Permanecimos quietos. Un pelotón de guardias cruzó frente a nosotros. Sus pasos se escuchaban como tambores de guerra. Para este momento mi corazón estaba a punto de salir de mi cuerpo. Una vez retornada la calma el murano me dijo:
-Estudié el lugar hace meses. -Creí que la delegación tardaría un semana más en llegar. Ello me hizo cambiar mis planes. Tenía que entrar y saltar sobre aquellos camiones. Debía permanecer a su lado. No tenía otra salida.
-Le entendía. Me contó entonces que su hija se había convertido en un trofeo de guerra, uno de los miles que el imperio Farsat había arrancado de sus planetas originales en el sistema Hipparchia. (a)
Entendí que quizá aquella joven era un especie de princesa y que el Murano con el que hablaba un rey sin reino. Ello explicaría el por qué de sus poderes curativos, tan escasos hoy en día.
-Sígueme. Sí que hemos tenido suerte, ¡Nada más que eso! -Me dijo.
-No me despiertas confianza -Respondí.
Así era, no me estaba ayudando en lo absoluto. Además, hasta ese momento no tenía ni idea de cómo saldríamos de allí. Tampoco quería preguntárselo pues temía que me dijera que se lo dejase al azar.
Frente a nosotros, a unos metros, atisbamos una balaustrada que circundaba un gran vacío desde donde emanaba una luz dorada, pero a la vez sucia.
-Por fin, llegamos al salón de recepciones. El Murano atisbó hacia el centro del escenario. De pronto su rostro expresó un terror que nunca antes le había visto.
¡Mahadl! ¡No puede ser! ¡Ha… Hathor!
-¿Qué? -Pregunté mientras me le unía.
-¡Hathor Alathi!
-¡Por Dios! ¡No puede ser! – Me asusté tanto al verlo que me cubrí la boca para ocultar el diminuto grito que salía desde lo más profundo de mi alma.
Un ser de otra dimensión aquí, en Landis, ¿En este sistema?
Eduardo Guillén.
Año 2780
(a) Los Farsat: eran conocidos, entre otras peculiaridades, por sus dantescos planes de reproducción entre las especies conquistadas.

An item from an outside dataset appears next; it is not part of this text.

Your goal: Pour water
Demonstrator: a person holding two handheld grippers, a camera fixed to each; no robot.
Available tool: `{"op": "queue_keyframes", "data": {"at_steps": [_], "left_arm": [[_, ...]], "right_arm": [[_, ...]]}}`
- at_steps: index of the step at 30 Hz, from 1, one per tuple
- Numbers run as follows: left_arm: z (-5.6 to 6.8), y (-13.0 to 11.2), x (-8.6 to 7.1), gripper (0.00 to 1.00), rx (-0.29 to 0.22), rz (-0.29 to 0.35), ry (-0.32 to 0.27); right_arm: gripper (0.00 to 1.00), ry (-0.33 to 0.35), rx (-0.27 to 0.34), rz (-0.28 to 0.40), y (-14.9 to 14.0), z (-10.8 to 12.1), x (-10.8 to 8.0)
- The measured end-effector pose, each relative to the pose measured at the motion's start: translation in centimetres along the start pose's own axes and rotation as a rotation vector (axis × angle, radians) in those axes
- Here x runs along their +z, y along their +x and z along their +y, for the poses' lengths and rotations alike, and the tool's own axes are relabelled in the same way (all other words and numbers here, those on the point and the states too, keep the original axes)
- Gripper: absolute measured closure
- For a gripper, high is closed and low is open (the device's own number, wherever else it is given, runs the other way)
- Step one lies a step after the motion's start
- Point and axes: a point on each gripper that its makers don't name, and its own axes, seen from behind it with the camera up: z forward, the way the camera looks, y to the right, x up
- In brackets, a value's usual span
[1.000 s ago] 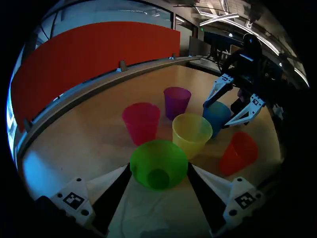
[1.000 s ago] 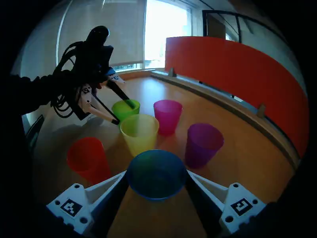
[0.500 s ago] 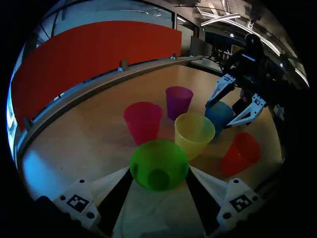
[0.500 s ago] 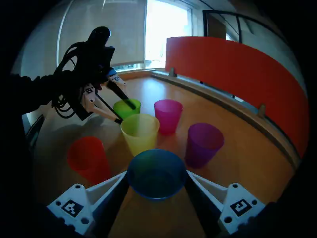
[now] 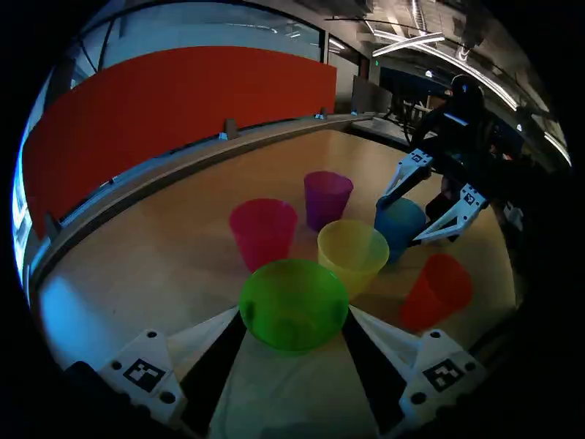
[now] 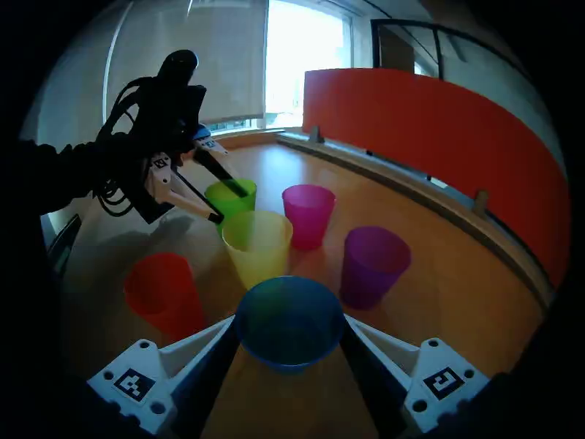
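While both cups stand upright in my grip, I judge the pouring itself not yet begun. My left gripper [image 5: 292,323] is clenched on the translucent green plastic cup [image 5: 294,293], one finger pressing each side of its wall. My right gripper [image 6: 289,333] clasps the translucent blue plastic cup [image 6: 289,314] the same way. In the right gripper view the green cup sits at the far side of the cluster. In the left gripper view the blue one is beyond the translucent yellow plastic cup [image 5: 353,252].

The yellow cup stands between my two cups on the pale wooden table [image 5: 175,249]. The pink plastic cup [image 5: 263,230] and the purple plastic cup [image 5: 327,197] stand just beside it. The orange plastic cup [image 5: 437,289] stands a little apart on the other side. Whether my cups rest on the table or hang just above it, I cannot tell. Nor can I make out water in any cup.

So the grasping is done. What is left, as I judge it, is lifting one held cup, bringing its rim over a receiving cup, and tipping it.
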Motion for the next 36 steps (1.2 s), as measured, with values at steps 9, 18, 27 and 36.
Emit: {"op": "queue_keyframes", "data": {"at_steps": [9, 18, 27, 36], "left_arm": [[0.8, 3.0, -2.9, 0.14, -0.007, 0.078, 0.018], [2.3, 6.6, -7.0, 0.14, 0.018, 0.189, 0.054], [3.2, 9.5, -11.1, 0.14, 0.008, 0.309, 0.094], [4.7, 11.4, -13.6, 0.14, 0.003, 0.401, 0.099]], "right_arm": [[0.08, -0.026, -0.001, 0.062, 2.9, -0.4, -2.7], [0.08, -0.066, 0.002, 0.16, 7.0, -1.1, -6.4], [0.08, -0.088, 0.004, 0.248, 10.1, -2.0, -9.2], [0.08, -0.105, 0.002, 0.342, 12.7, -2.8, -11.3]]}}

Inseminaban a ciertas hembras nativas de otros planetas para “cruzarlas” con sus guerreros de alto rango y así obtener una descendencia que más tarde se encargaría de dominar cada planeta o planetas subyugados. Este era un método antiguo de dominación, pero sin duda muy efectivo. En su momento también fue el utilizado por las primeras civilizaciones que invadieron la tierra, y que más tarde daría lugar al surgimiento de la realeza y el supuesto poder divino de su progenie.